▶ **EXERCISE DETAILS**
Below is some material. Set down exactly the line where "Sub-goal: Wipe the" appears and all lines after it, and stop at the last line.

=====

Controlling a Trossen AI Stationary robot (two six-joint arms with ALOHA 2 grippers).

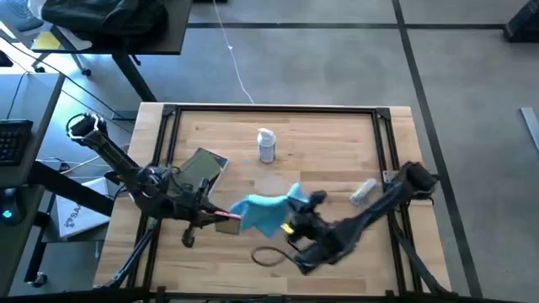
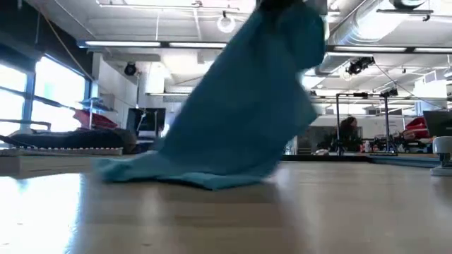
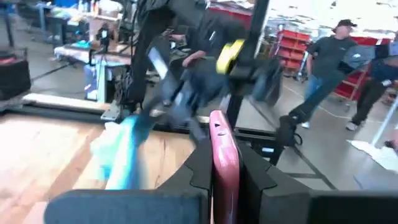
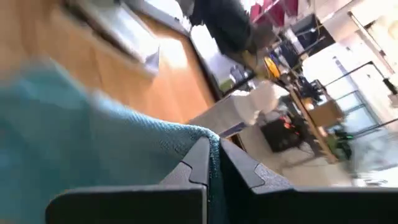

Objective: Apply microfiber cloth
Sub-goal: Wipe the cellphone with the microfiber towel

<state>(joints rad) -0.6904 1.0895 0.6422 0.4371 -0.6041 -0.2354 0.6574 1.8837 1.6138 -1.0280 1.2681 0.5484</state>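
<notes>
Microfiber cloth (image 1: 263,210) pinched in right tool (image 1: 294,199), trailing on table (image 1: 337,151).

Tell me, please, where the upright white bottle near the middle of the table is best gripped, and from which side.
Grip the upright white bottle around its body, below the narrower cap, with the fingers coming in level from the side. It stands alone on the table with bare wood around it. The right arm's side is probably easier, since the olive pouch lies toward the left arm.

Both end effectors (image 1: 221,215) (image 1: 295,202) clamped
</notes>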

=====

▶ **TASK SOLUTION**
Sub-goal: Wipe the cellphone with the microfiber towel

<state>(joints rad) -0.6904 1.0895 0.6422 0.4371 -0.6041 -0.2354 0.6574 1.8837 1.6138 -1.0280 1.2681 0.5484</state>
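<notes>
Microfiber cloth (image 1: 263,210) pinched in right tool (image 1: 294,199), trailing on table (image 1: 337,151).

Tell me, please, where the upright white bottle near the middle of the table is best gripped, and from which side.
Grip the upright white bottle around its body, below the narrower cap, with the fingers coming in level from the side. It stands alone on the table with bare wood around it. The right arm's side is probably easier, since the olive pouch lies toward the left arm.

Both end effectors (image 1: 221,215) (image 1: 295,202) clamped
</notes>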

Now the output is complete.